Pour Romuald Boco, la sélection junior 2005 a bien honoré la mémoire du défunt. «Il y a une phrase légendaire qui dit que quel que soit ce qui se passe, la vie continue. Mais ça a été très dur à vivre, se dire qu'on doit continuer à vivre et faire ce qu'on a à faire, représenter la nation. Il fallait psychologiquement et moralement se mettre dans cet état d'esprit. On voulait lui rendre hommage de la meilleure manière. Et je pense que ça a galvanisé la troupe. On a tout donné pour Campos. Et puis, on a réussi à décrocher cette qualification pour la Coupe du monde. C'était incroyable.»
Aux Pays-Bas pour le Mondial 2005, le Bénin réalise deux nuls contre l'Australie et le Japon (1-1) mais perd face au pays hôte 1-0. Bien qu'éliminé en phase de groupe, les joueurs sont fiers du parcours. «Le Mondial 2005 ? Je n'ai jamais cru que je pourrais être de l'équipe. Je fus le premier buteur du tournoi. Cela signifiait beaucoup pour moi, il fallait continuer à bouger et ne pas s'arrêter»; dixit Omotoyossi. Yoann Djidonou aujourd'hui gardien du Sologne olympique Romorantin en national 2 français célèbre encore cette performance. «On sait qu'on a fait quelque chose de grand. Le staff, les joueurs, on peut être fier. Au-delà des résultats, on a véhiculé les valeurs du pays, la combativité et on a jamais lâché. Et c'est ainsi qu'au pays les gens parlent encore de nous».
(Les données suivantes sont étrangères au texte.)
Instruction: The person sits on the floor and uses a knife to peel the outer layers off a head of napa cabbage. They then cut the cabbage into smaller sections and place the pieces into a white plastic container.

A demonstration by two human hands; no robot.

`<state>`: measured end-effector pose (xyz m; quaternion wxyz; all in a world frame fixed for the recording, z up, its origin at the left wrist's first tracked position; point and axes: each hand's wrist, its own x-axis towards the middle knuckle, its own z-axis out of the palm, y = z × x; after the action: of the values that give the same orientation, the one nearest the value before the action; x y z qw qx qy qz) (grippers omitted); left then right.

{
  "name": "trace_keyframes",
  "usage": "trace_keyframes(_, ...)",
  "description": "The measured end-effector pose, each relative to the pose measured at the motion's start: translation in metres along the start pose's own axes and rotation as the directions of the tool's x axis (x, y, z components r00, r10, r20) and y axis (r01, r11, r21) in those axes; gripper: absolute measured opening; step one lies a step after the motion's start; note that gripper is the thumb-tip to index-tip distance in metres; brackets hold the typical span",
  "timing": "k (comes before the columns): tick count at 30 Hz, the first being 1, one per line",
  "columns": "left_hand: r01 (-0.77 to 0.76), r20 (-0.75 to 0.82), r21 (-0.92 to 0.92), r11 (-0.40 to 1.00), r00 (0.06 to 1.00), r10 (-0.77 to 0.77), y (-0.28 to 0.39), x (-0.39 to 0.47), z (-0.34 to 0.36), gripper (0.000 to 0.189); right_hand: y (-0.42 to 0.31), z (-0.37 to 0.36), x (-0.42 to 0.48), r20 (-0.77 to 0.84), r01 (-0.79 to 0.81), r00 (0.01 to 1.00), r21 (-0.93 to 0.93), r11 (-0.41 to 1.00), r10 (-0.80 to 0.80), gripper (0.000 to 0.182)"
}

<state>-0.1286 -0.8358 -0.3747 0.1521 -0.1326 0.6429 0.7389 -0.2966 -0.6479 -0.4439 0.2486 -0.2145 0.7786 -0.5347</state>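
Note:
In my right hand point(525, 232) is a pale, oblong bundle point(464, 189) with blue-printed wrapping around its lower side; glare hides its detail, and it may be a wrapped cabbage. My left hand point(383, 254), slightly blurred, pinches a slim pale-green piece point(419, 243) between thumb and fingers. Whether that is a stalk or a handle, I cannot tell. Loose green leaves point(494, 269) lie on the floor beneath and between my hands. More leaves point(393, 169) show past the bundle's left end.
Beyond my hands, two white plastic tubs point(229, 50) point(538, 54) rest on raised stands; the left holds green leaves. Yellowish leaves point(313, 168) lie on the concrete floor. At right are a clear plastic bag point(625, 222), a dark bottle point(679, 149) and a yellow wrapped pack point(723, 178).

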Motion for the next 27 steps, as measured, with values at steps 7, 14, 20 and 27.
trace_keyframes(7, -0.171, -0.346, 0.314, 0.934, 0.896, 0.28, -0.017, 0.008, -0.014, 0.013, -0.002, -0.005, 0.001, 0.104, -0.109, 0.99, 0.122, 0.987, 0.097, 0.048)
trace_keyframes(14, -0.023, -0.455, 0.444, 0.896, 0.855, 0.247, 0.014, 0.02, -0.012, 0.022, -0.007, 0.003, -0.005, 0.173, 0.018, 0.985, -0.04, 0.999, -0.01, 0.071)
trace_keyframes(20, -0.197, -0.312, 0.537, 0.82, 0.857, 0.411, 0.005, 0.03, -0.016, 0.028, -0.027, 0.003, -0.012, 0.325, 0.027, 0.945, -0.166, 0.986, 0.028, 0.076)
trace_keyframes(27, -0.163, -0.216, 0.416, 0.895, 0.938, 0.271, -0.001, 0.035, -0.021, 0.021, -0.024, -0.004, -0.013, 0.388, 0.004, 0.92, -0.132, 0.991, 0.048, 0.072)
A jamais les premiers dans l'histoire du football béninois à disputer une Coupe du monde toutes catégories confondues, la Génération junior 2005 et Romuald Boco ont écrit une partie de l'aventure des jaunes. «La moitié des joueurs de cette génération a joué en équipe senior. Elle a pu qualifier le Bénin pour deux CAN seniors 2008 et 2010. Ce n'est pas un miracle. C'est un groupe qui a performé sur toute une période.»